More haste, less speed

    In the last couple of years, there’s been a move to give names to security vulnerabilities that would be otherwise too arcane to discuss in the mainstream media. For example, back in 2014, Heartbleed, “a security bug in the OpenSSL cryptography library, which is a widely used implementation of the Transport Layer Security (TLS) protocol”, had not only a name but a logo.

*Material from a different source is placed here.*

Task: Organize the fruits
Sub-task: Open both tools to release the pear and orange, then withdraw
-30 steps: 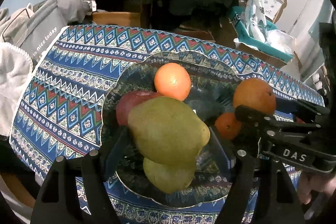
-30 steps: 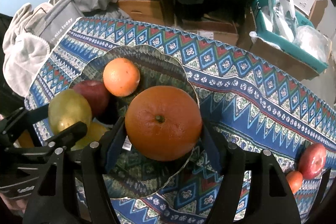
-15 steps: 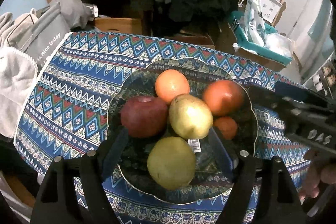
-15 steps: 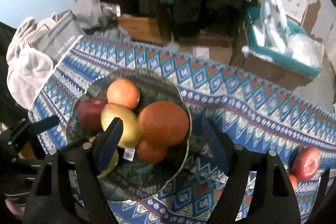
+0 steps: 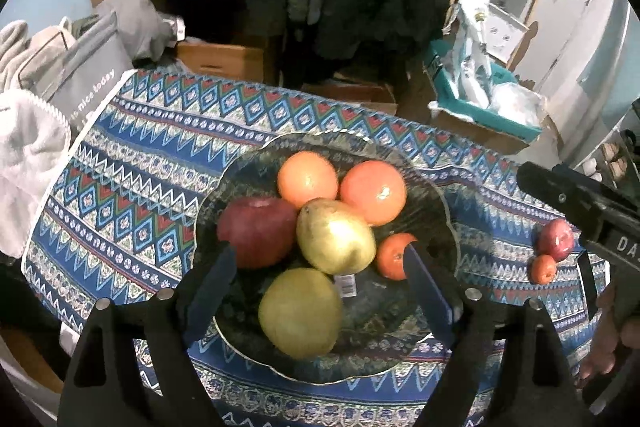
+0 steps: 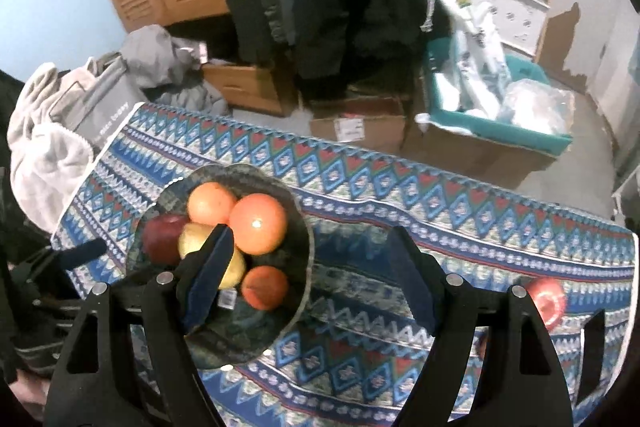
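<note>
A dark patterned bowl (image 5: 436,195) on the blue zigzag tablecloth holds two oranges (image 5: 373,191), a red apple (image 5: 258,233), two pears (image 5: 335,235) and a small mandarin (image 5: 394,255). My left gripper (image 5: 320,287) is open and empty, above the bowl's near side. My right gripper (image 6: 310,277) is open and empty, raised over the cloth just right of the bowl (image 6: 306,251). A red apple (image 5: 557,239) and a small mandarin (image 5: 543,269) lie on the cloth at the right; the apple also shows in the right wrist view (image 6: 548,301).
Grey bags and a white towel (image 5: 28,151) lie off the table's left end. Cardboard boxes (image 6: 356,125) and a teal bin (image 6: 496,123) sit on the floor beyond the far edge. The right gripper's body (image 5: 588,211) shows at the right in the left wrist view.
Both grippers let go of their fruit, the pear and the big orange, which now lie in the bowl. Both grippers opened and pulled up and back; the right one shifted right.
</note>
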`<state>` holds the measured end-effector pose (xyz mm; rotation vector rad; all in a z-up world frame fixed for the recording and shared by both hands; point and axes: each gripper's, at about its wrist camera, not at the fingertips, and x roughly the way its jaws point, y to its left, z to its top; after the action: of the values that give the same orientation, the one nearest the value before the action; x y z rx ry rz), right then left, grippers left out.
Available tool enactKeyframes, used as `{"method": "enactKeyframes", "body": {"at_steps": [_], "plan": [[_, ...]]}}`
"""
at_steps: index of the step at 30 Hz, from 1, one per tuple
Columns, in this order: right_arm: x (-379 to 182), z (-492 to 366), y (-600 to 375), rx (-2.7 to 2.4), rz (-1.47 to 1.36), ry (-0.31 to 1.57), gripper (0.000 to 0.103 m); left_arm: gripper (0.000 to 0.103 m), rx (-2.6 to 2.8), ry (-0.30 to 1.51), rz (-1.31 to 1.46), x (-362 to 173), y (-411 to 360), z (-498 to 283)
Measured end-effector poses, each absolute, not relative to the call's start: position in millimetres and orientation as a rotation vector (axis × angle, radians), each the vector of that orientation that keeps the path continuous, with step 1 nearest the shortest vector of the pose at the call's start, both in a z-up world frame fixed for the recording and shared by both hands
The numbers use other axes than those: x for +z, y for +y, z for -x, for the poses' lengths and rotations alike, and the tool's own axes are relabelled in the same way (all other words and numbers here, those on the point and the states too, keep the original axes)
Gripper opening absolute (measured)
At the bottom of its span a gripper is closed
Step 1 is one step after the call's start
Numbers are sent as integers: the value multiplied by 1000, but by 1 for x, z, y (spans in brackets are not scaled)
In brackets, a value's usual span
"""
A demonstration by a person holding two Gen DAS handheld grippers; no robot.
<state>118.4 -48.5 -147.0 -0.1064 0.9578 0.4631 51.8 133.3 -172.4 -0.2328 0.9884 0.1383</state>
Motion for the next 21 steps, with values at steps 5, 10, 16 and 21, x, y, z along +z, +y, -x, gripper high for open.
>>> {"method": "enactKeyframes", "body": {"at_steps": [5,10,16,21], "plan": [[-139,-116,-72,420,98,943,79,86,115,977,223,-163,120,-54],[-131,-111,-94,381,95,923,79,86,97,968,201,-156,106,-57],[-122,-107,-123,330,83,903,79,86,71,966,184,-148,86,-59],[-120,-105,-150,284,62,900,79,86,48,964,160,-143,67,-62]]}}
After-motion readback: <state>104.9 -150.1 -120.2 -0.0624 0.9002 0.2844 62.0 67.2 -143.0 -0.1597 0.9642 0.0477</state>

    The recent media storm around the so-called ‘Spectre’ and ‘Meltdown’ shows how effective this approach is. It also helps that they sound a little like James Bond science fiction.

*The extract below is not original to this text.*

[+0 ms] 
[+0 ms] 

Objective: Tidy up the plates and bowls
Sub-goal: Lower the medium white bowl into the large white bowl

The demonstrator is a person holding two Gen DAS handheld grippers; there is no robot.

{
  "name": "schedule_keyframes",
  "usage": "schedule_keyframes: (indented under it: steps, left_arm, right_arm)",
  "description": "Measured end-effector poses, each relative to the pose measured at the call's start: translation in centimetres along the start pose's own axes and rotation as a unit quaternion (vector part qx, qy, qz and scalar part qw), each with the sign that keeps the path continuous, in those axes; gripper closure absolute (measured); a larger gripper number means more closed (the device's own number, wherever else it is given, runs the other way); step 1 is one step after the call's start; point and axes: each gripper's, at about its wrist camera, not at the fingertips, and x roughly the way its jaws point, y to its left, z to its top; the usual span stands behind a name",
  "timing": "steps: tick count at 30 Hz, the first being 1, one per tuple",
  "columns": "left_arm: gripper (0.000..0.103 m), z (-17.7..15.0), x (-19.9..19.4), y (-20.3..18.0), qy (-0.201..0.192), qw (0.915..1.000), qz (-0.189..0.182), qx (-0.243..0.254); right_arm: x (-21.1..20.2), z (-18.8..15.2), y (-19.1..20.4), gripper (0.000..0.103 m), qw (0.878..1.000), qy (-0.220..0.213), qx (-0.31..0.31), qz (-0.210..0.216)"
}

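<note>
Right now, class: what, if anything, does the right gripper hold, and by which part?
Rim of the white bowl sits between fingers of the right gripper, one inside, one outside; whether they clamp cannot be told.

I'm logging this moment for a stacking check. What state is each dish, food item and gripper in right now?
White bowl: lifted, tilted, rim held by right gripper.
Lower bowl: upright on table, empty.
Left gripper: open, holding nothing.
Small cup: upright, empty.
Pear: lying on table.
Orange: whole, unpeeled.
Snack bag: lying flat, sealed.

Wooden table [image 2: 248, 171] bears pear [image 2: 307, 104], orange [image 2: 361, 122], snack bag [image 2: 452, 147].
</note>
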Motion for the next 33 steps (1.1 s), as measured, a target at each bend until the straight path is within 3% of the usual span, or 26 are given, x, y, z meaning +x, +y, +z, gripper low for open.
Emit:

    In this article, Zeynep Tufekci argues that the security vulnerabilities are built on our collective desire for speed:

    We have built the digital world too rapidly. It was constructed layer upon layer, and many of the early layers were never meant to guard so many valuable things: our personal correspondence, our finances, the very infrastructure of our lives. Design shortcuts and other techniques for optimization — in particular, sacrificing security for speed or memory space — may have made sense when computers played a relatively small role in our lives. But those early layers are now emerging as enormous liabilities. The vulnerabilities announced last week have been around for decades, perhaps lurking unnoticed by anyone or perhaps long exploited.
    Helpfully, she gives a layperson's explanation of what went wrong with these two security vulnerabilities:

    Almost all modern microprocessors employ tricks to squeeze more performance out of a computer program. A common trick involves having the microprocessor predict what the program is about to do and start doing it before it has been asked to do it — say, fetching data from memory. In a way, modern microprocessors act like attentive butlers, pouring that second glass of wine before you knew you were going to ask for it.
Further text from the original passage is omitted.